Both of these scenarios, on their own or in combination, highlight the issue of working hours. Certain aspects of its implementation are still unclear, including how the rest days will be structured, what kind of rest days they will be (mandatory or optional), how to choose whether to use them, and how they will accumulate and be redeemable. The legislation can once again provide employers more room for exploitation depending on how they are handled and taking the issue of ignorance into consideration. Indian labourers now put in the most hours at the lowest pay with hardly any free time.
It may be claimed that “people still have the opportunity to’realize’ what they can do in the 3 days they are given” at this point. Even if the sub-rules described above are unclear, the circumstances make it obvious why the realisation is difficult. Then, regardless of the rule, it may be claimed that these settings remain the same. Not all rules, nevertheless, completely disregard both the physical and mental well-being of individuals as defined in the epicurean meaning of health and national/international law. Everything appears to be done about the fact that the switch from 8 to 12 hour workdays seems to have been proposed without any consideration of its effects on a person’s overall well-being, understood in the hedonistic and capability senses, as well as with complete disregard for the law as it currently stands.

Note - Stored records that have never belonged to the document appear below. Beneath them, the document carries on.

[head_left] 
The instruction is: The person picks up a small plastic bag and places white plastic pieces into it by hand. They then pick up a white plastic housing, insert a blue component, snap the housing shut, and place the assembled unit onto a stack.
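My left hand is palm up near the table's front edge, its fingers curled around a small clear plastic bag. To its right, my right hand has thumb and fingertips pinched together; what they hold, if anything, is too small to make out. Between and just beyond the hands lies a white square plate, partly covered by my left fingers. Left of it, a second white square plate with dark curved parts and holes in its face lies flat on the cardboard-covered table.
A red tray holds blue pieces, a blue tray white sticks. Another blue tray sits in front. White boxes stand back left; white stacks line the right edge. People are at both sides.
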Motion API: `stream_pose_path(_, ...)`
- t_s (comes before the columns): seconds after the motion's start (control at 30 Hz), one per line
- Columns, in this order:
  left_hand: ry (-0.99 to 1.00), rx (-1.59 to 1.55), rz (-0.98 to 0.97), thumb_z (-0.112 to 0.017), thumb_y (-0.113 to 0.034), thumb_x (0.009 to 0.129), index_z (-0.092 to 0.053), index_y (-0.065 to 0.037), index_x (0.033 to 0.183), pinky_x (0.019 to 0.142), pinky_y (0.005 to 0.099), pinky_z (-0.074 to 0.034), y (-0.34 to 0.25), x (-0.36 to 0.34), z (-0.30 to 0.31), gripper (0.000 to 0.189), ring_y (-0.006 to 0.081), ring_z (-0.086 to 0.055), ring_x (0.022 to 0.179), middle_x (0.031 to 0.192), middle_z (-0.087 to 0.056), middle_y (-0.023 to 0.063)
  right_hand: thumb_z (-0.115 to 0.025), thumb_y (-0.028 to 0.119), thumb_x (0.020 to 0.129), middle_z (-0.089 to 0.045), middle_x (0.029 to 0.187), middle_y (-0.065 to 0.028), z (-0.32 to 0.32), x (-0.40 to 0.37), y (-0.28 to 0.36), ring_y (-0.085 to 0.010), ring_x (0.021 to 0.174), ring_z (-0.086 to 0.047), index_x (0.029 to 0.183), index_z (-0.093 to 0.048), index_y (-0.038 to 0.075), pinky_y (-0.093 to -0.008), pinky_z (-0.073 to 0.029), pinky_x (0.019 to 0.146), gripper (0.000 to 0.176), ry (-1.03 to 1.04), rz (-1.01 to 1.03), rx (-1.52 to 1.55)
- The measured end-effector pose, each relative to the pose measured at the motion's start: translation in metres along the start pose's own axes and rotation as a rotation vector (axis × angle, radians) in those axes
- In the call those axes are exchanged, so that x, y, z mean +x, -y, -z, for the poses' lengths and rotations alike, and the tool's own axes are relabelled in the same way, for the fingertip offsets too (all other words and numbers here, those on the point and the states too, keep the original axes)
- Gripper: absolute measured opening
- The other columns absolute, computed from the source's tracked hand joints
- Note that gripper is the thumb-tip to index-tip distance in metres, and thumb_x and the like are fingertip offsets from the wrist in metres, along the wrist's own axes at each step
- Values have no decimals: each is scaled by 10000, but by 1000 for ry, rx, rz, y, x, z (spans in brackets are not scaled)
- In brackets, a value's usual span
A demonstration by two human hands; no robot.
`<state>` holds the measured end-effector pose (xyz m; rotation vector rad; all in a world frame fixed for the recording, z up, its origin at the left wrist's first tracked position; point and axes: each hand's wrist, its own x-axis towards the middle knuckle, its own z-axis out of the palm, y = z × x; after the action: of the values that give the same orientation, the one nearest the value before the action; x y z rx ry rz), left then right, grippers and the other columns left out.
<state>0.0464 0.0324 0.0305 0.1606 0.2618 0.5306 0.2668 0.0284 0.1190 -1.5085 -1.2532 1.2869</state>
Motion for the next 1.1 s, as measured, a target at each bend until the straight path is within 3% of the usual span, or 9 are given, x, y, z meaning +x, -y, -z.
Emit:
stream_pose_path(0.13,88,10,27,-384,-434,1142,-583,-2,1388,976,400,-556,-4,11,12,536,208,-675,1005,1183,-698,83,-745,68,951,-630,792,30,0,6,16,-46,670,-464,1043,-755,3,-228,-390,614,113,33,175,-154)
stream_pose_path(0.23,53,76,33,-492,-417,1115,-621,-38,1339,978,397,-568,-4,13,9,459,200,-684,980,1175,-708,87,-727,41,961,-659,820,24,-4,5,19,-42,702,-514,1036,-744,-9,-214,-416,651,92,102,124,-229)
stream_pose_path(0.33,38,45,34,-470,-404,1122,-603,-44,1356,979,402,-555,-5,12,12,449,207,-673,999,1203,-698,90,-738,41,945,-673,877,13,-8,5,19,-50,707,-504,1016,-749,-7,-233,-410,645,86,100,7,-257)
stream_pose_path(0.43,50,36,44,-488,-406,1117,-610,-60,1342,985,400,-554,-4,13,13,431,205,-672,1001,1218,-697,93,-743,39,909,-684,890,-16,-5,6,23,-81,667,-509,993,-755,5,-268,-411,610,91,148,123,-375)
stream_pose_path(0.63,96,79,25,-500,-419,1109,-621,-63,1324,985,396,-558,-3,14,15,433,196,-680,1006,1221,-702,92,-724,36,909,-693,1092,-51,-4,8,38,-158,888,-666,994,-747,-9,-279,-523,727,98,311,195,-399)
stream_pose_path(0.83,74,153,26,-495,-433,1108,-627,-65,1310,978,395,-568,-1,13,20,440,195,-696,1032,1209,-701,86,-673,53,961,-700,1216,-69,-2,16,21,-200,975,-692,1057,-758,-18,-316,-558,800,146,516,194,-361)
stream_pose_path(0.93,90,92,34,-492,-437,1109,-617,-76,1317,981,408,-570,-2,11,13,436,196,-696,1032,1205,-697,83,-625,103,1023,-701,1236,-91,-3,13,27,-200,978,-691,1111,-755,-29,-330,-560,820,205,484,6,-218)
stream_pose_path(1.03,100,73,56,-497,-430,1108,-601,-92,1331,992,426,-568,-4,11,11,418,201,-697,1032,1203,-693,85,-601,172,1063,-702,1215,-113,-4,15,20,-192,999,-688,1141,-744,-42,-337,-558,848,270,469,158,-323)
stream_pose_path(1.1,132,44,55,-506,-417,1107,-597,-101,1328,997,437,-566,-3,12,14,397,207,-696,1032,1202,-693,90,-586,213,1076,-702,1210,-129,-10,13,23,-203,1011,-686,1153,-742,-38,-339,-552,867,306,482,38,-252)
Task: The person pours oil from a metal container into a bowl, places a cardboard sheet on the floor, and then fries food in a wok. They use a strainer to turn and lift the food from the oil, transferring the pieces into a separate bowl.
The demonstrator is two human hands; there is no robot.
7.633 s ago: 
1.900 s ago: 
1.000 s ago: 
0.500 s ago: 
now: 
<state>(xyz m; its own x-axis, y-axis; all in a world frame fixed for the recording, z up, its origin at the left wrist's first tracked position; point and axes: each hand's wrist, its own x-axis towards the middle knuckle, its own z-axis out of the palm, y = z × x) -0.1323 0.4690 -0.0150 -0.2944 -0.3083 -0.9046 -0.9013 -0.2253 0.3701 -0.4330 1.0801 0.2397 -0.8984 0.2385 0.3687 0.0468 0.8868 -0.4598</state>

The law may have good intentions in this regard, but who is “good” for? The Codes’ supporters as an entire have been silent about how the Codes assist businesses and employers, particularly in terms of ease of doing business. We experienced one of the largest increases in the labour force from 424.4 million to 437.2 million in only one month from March 2022 to April 2022, but at the same time, we also observed a rise in the unemployment rate from 7.57% in March to 7.83% in April. The work hour rule is a detrimental weak link in the labour legislation that is essential to attaining and maintaining the numerous balances.